A fiscalização nos rios da Amazônia, onde a população paga cerca de R$ 0,50 para se deslocar em barcos familiares, é feita pela Marinha. Mas o número expressivo de embarcações, são cerca de 30 mil só no estado do Pará, conforme estimativa da Capitania dos Portos da Amazônia Ocidental, dificulta as inspeções. Para evitar a tragédia, bastaria que os donos dos barcos colocassem uma proteção nos eixos. “Mas eles simplesmente não se interessam em fazer isso, é uma questão cultural”, afirma Maria.

Engenheiros do Ministério do Trabalho estiveram na Região Norte para verificar como cobrir o eixo que causa o escalpelamento da melhor maneira possível. Estão sendo preparados 8 mil kits de proteção, a R$ 100 cada, com dinheiro do governo do Amapá e comrecursos garantidos também por parlamentares da Amazônia, para serem doados a donos de embarcações do estado.
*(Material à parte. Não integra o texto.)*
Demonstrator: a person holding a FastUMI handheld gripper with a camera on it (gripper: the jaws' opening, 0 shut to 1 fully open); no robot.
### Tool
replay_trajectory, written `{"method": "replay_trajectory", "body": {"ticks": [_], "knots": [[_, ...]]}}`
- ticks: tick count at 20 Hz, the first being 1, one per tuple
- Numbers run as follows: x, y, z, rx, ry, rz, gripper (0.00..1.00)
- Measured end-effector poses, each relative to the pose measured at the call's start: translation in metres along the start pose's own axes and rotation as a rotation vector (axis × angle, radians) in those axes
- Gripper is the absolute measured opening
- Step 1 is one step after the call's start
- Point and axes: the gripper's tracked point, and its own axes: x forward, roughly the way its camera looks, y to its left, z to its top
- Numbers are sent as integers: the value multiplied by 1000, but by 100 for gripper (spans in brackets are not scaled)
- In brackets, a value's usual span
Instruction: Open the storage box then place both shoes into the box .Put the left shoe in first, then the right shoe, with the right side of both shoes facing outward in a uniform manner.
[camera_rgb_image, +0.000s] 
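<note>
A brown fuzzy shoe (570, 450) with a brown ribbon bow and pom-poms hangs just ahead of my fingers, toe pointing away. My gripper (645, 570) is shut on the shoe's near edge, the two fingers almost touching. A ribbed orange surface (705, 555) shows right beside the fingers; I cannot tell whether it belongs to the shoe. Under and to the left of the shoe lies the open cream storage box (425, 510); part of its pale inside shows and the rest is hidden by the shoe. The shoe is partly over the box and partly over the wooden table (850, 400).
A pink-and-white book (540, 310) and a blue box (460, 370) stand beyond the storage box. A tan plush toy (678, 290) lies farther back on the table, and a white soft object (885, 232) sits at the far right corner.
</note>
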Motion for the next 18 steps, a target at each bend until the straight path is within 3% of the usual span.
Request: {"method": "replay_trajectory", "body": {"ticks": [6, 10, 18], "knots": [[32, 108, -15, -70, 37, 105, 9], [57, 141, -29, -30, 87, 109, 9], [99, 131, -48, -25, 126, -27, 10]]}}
Só no Amapá, a Secretaria de Políticas para as Mulheres já identificou cerca de 1.400 vítimas de escalpelamento. “Como há uma folga entre o eixo giratório e o barco, é dado a crianças e mulheres a tarefa de tirar a água que entra. Daí elas serem as maiores vítimas, além da questão do cabelo comprido”, explica a cirurgiã plástica Zineide Alves de Souza, do Hospital de Emergência do Amapá.

Problema generalizado

Levantamento minucioso da Defensoria Pública da União (DPU), com base em registros do SUS, obteve dados estarrecedores sobre a ocorrência de escalpelamentos em embarcações no país:

Há vítimas em 24 unidades da federação, e não apenas em cidades da Região Norte

Os estados do PA, PR, BA, MA, MG, RS, SP, PI, TO e ES são os mais problemáticos. Realizaram, cada um deles, mais de 40 atendimentos médicos a escalpelados, entre 2000 e 2006

No Brasil, no mesmo período, foram cerca de 9 mil procedimentos no SUS

Só na semana passada, no Pará, quatro casos foram registrados

Fonte: DPU e Associação de Mulheres Ribeirinhas e Vítimas de Escalpelamento da Amazônia

Atendimento é precário

Em 26 anos de trabalho, com 300 casos de escalpelamento tratados, a cirurgiã Zineide Alves de Souza lamenta a penúria do Sistema Único de Saúde (SUS). “Converso com colegas do Brasil inteiro e a situação é a mesma: falta instrumental básico para tratar os pacientes”, diz a médica. Na ausência de lâminas adequadas para retirar a pele do paciente que vai ser enxertada, ela usa giletes.

Outro instrumento que falta na rede pública é o expansor, espécie de bolsa de silicone que expande o couro cabeludo da vítima que foi preservado. “Passamos anos pedindo um expansor”, reclama Zineide. Conseguir perucas de silicone é outro problema. “Não é possível fazer implante de cabelo nessas pessoas, pois o que resta é osso e a pele enxertada”, explica a cirurgiã.

O Ministério da Saúde se comprometeu, em documento elaborado no encontro da semana passada com representantes das vítimas de escalpelamento, a adotar algumas medidas. A Coordenação de Alta e Média Complexidade definiu como prioridade no atendimento aos escalpelados organizar e expandir o serviço médico nos estados do Norte, qualificar profissionais, contribuir em programas de prevenção dos acidentes e garantir transporte às vítimas, que muitas vezes morrem antes de chegar a um pronto-socorro. O dia 28 de agosto foi escolhido pelas vítimas para ser o Dia Nacional de Combate e Prevenção do Escalpelamento.